MultiHeadAttention

namespace: Rindow\NeuralNetworks\Layer
classname: MultiHeadAttention

Multi Head attention layer.

Inputs are query tensor of shape [batch_size, Tq, dim], value tensor of shape [batch_size, Tv, dim] and key tensor of shape [batch_size, Tv, dim].

Outputs shape of tensor is [batch_size, Tq, dim].

Please refer to the following paper for details of the operation.

Attention is All You Need (Vaswani, A., Shazeer, N., Parmar, N., Uszkoreit, J., Jones, L., Gomez, A.N., Kaiser, L. & Polosukhin, S. 2017).
https://arxiv.org/abs/1706.03762

Methods

constructor

$builer->MultiHeadAttention(
    ?int $num_heads,
    ?int $key_dim,
    ?int $value_dim=null,
    ?float $dropout=null,
    ?bool $use_bias=null,
    ?array $input_shapes=null,
    int|array|null $attention_axes=null,
    string|object|null $kernel_initializer=null,
    string|object|null $bias_initializer=null,
)

You can create a MultiHeadAttention layer instances with the Layer Builder.

Arguments

num_heads: Number of heads.
key_dim: Attention key dimension size.

Options

value_dim: Attention key dimension size. If we omit this, key_dim will be the same.
dropout: Fraction of the input data to drop. If you omit it, it won’t drop.
use_bias: Use bias in input and output characteristics.
input_shapes: Array list of shapes. Tell the first layer the shape of the input data. In input_shapes, the batch dimension is not included.

forward

public function forward(
        array $inputs, 
        Variable|bool|null $training=null, 
        Variable|bool|null $returnAttentionScores=null,
        ?array $mask=null,
        ?NDArray $attention_mask=null,
        Variable|bool|null $useCausalMask=null,
) : Variable|array

Arguments

inputs: A 3D NDArray with shape (batch, timesteps, feature).
training: When training, it is true.
returnAttentionScores: bool, it True, returns the attention scores (after masking and softmax) as an additional output argument.
mask: List of the following tensors: query_mask: A boolean mask tensor of shape (batch_size, Tq).
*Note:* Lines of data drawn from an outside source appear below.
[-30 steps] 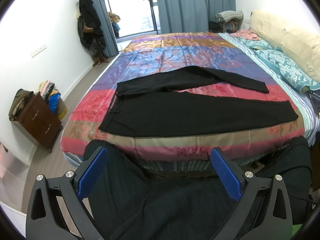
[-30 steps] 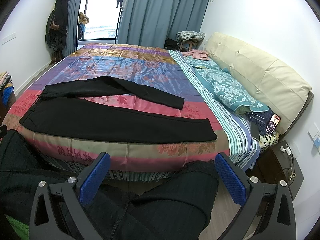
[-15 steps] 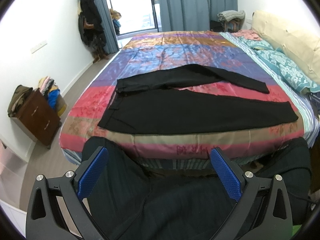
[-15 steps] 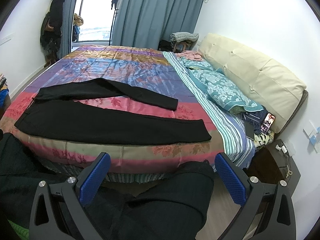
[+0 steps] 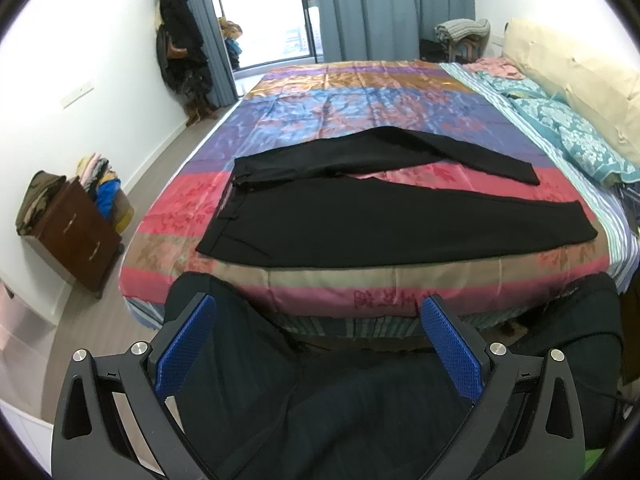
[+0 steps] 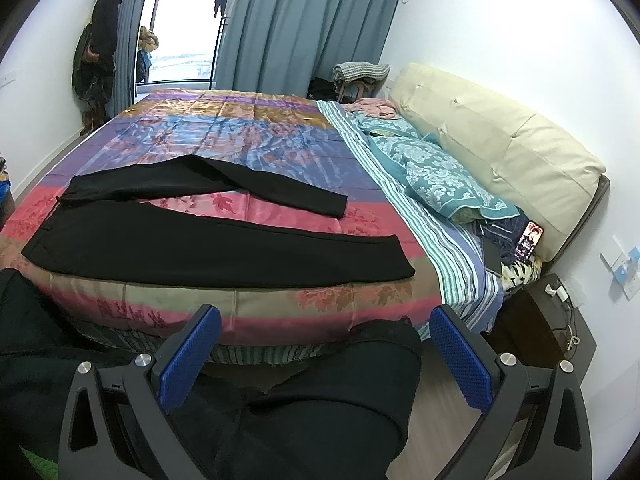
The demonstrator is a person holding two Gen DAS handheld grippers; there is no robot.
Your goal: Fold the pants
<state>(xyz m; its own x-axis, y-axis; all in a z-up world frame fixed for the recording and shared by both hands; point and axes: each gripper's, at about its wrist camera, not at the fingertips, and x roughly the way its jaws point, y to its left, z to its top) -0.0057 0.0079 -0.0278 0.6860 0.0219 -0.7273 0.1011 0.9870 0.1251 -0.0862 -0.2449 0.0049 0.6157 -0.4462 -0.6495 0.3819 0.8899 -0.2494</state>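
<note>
Black pants (image 5: 380,220) lie flat on the striped bedspread (image 5: 360,120), waistband to the left, the two legs spread apart in a V toward the right. They also show in the right wrist view (image 6: 208,248). My left gripper (image 5: 318,344) is open and empty, held off the bed's near edge above my dark-clothed legs. My right gripper (image 6: 326,352) is open and empty too, in front of the bed near the leg ends.
Teal pillows (image 6: 440,176) and a cream headboard (image 6: 500,144) sit at the right. A brown drawer chest with clothes (image 5: 68,224) stands left of the bed. A dark nightstand (image 6: 548,320) is at the right. A phone (image 6: 530,240) lies by the headboard.
Both grippers have risen slightly, so the views tilt a little; the pants sit lower and nearer in frame. The pants themselves have not moved.
</note>
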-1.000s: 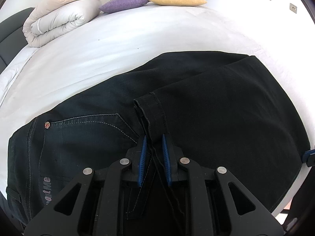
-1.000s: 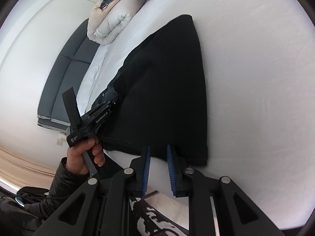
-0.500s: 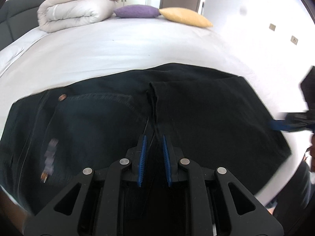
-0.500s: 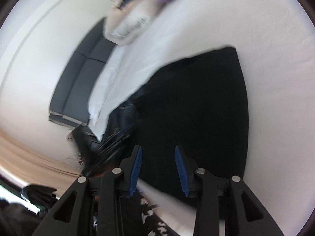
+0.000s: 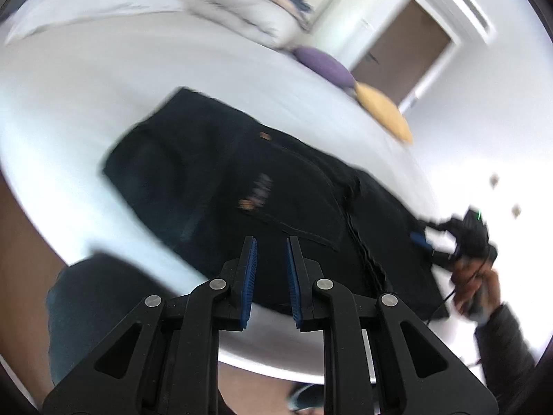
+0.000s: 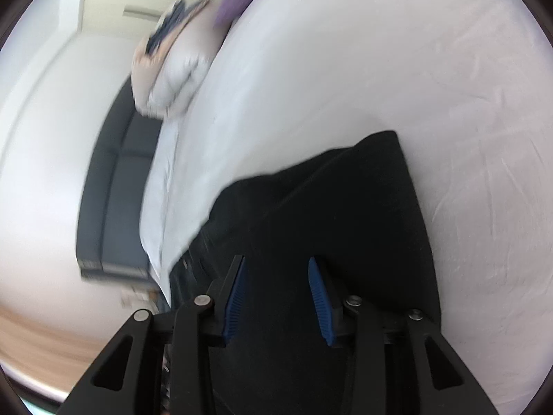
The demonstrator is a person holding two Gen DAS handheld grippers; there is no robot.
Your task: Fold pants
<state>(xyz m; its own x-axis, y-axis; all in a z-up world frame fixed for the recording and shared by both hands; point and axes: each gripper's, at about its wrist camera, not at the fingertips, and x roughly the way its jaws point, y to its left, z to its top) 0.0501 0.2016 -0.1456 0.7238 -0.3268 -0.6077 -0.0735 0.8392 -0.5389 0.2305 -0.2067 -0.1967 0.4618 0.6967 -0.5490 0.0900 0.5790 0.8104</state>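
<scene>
Black pants [image 5: 242,186] lie folded on the white bed [image 5: 86,79], waistband end at the left, folded leg end at the right. My left gripper [image 5: 269,242] hovers above the near edge of the pants with a narrow gap between its blue pads, holding nothing. My right gripper [image 6: 276,266] is open wide, low over the pants [image 6: 345,207] at their near end. It also shows in the left wrist view [image 5: 446,238], at the right end of the pants, held by a hand.
A rolled duvet [image 5: 242,10], a purple cushion [image 5: 325,67] and a yellow cushion [image 5: 383,114] lie at the far side of the bed. A dark sofa [image 6: 114,186] stands beside the bed. Wooden floor [image 5: 27,242] shows below the bed edge.
My left gripper let go of the pant hem, drew back and swung left. My right gripper opened wide and moved over the pants' right end.
</scene>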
If given, the output will be zero at the positions where mask==False. value_mask: A boolean mask tensor of shape (batch_size, Tv). If given, will apply the mask such that values at positions where mask==False do not contribute to the result.
attention_mask: Reserved. always null or omited.
useCausalMask: boolean. True when used to mask causal relationships.

Input shape

Input is a list in the form of [query,value] or [query,value,key]. If the key is omitted, the same tensor as value is entered. the query tensor shape is [batch_size, Tq, dim]. the value tensor shape is [batch_size, Tv, dim]. the key tensor shape is [batch_size, Tv, dim].

Output shape

if return_attention_scores is true, list of [outputs,scores]. the outputs shape is [batch_size, Tq, dim]. the scores shape is [batch_size, Heads, Tq, Tv]

$attention = $builder->layers()->MultiHeadAttention(8,256); // heads=8, key_dim=256
....
$query = $mo->ones([4,3,5]);
$value = $mo->ones([4,2,5]);
....
[$outputs,$scores] = $attention->forward([$query,$value],true,
                                    ['return_attention_scores'=>true]);
# $outputs->shape() : [4,3,5]
# $scores->shape() : [4,8,3,2]

Example of usage

class Foo extends AbstractModel
{
    public function __construct($backend,$builder)
    {
        ...
        $this->attention = $builder->layers()->MuitiHeadAttention(8,256);
        ....
    }

    protected function call(.....) : NDArray
    {
        ...
        $outputs = $this->attention->forward([$key, $value],$training);
        ...
    }
}

Rindow Neural Networks